Directions
Would you repeat the listing exactly, without any of its images?
── Stored data ──
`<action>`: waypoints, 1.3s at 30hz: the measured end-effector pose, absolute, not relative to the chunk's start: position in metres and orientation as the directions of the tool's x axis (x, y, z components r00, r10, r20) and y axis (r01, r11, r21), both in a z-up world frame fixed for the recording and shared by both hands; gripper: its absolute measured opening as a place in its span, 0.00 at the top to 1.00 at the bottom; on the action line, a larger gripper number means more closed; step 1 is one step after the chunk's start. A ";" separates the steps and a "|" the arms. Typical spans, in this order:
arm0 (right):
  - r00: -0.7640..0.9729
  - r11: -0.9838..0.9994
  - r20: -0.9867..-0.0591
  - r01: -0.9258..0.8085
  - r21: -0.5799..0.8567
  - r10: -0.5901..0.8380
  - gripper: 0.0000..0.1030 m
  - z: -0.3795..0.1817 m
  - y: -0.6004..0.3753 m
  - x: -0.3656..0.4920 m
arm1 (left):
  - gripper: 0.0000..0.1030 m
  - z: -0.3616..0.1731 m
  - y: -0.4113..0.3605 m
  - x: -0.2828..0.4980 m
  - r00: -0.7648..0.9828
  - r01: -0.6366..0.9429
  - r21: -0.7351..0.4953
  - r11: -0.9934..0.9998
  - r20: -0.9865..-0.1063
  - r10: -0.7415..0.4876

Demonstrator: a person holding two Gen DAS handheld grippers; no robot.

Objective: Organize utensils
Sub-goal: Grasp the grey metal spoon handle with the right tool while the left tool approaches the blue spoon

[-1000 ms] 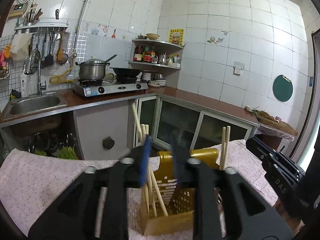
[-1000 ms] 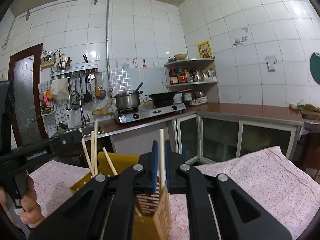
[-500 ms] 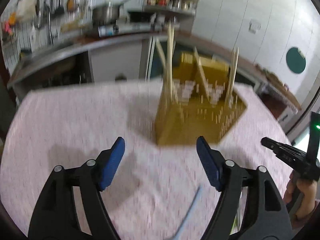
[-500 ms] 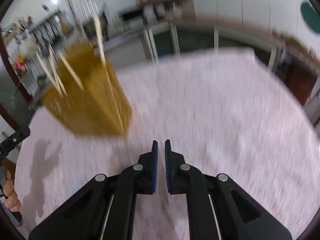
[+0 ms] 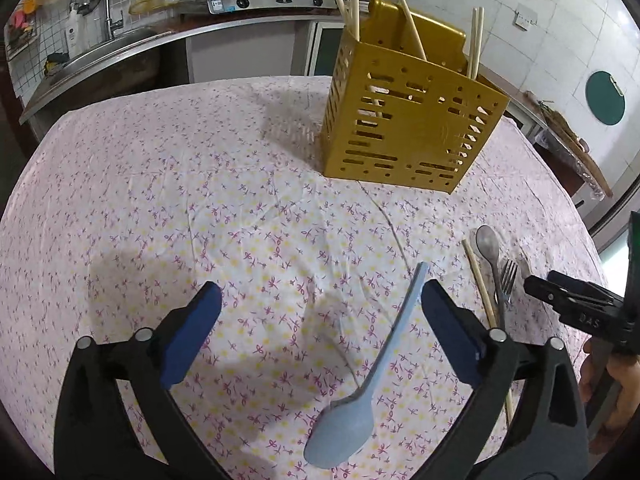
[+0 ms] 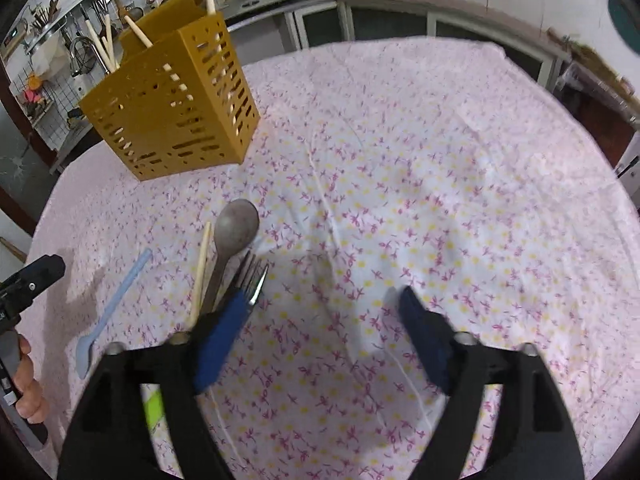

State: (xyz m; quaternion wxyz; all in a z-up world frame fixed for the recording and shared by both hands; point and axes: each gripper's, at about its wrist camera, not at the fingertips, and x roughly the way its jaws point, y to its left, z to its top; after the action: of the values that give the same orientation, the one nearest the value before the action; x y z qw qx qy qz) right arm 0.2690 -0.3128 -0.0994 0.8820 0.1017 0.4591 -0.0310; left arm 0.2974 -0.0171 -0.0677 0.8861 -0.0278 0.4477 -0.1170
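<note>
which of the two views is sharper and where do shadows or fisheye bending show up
Left wrist view: sharp, with soft shadows on the tablecloth behind the left hand-held gripper and beside the yellow holder; the counter edge bows. Right wrist view: cloth and holder sharp, the fork tines slightly smeared, dark vignette at the corners.

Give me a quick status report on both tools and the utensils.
Left tool open over blue spoon. Right tool open beside fork. Metal spoon and one chopstick loose; yellow holder unobstructed.
</note>
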 end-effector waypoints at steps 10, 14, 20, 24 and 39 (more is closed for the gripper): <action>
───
Completed task
`<action>`: waypoints, 1.3s at 30hz: the measured end-effector pose, absolute, not relative to the chunk's start: position in metres and orientation as the directions of the tool's x axis (x, y, z components r00, r10, r20) and y axis (r01, r11, r21), both in a z-up world frame fixed for the recording and shared by both hands; gripper: its absolute measured opening as a place in its span, 0.00 at the top to 1.00 at the bottom; on the action line, a larger gripper number means more closed; step 1 is one step after the chunk's start. A ";" separates the steps and a "|" the arms. Typical spans, in this order:
arm0 (right):
  - r00: -0.7640..0.9729
  - r11: -0.9838..0.9994
  - r20: -0.9867..-0.0591
  - r01: -0.9258..0.8085
  - r21: -0.5799..0.8567
  - r10: -0.5901..0.8380
  - gripper: 0.0000..0.1030 m
  - z: -0.3795..0.1817 m
  - y: -0.6004..0.3753 m
  - x: -0.3656..0.4920 m
arm1 (left):
  - gripper: 0.0000..0.1030 m
  - z: -0.3616..0.1731 m
  - y: -0.4113..0.3605 m
  - x: -0.2828..0.4980 m
  - r00: -0.7648..0.9828
  - r01: -0.6366..0.9429
  - r21: -0.7351..0.4953
  - r11: -0.9934..0.9998
  - r20: -0.9865..-0.1063
  - r10: -0.7415..0.4876

Demonstrator: a person holding two Gen DAS handheld grippers; no robot.

Objective: Organize utensils
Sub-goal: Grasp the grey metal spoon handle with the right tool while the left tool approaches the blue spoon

[-1000 ms] 
[-1000 ms] 
[-500 ms] 
[-500 ms] 
[+0 ms] 
[+0 ms] 

State: (xyz m; quaternion wxyz; all in a z-up world frame fixed for the recording and shared by both hands; point and axes: each gripper's, at about its wrist camera, not at the fingertips, and x roughly the way its jaws point, y to its left, z to its top; after the action: of the values that give the same orientation, the one nearest the value before the action; x y z qw qx qy qz) right arm 0.2690 -0.3128 -0.0994 0.8820 0.1017 0.4591 -0.0310; left arm 0.2974 -0.0171 -0.0677 0.8861 -0.0278 0.4477 -0.1170
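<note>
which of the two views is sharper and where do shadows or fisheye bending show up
Left wrist view: sharp, with soft shadows on the tablecloth behind the left hand-held gripper and beside the yellow holder; the counter edge bows. Right wrist view: cloth and holder sharp, the fork tines slightly smeared, dark vignette at the corners.

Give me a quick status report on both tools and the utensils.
Left tool open over blue spoon. Right tool open beside fork. Metal spoon and one chopstick loose; yellow holder unobstructed.
</note>
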 end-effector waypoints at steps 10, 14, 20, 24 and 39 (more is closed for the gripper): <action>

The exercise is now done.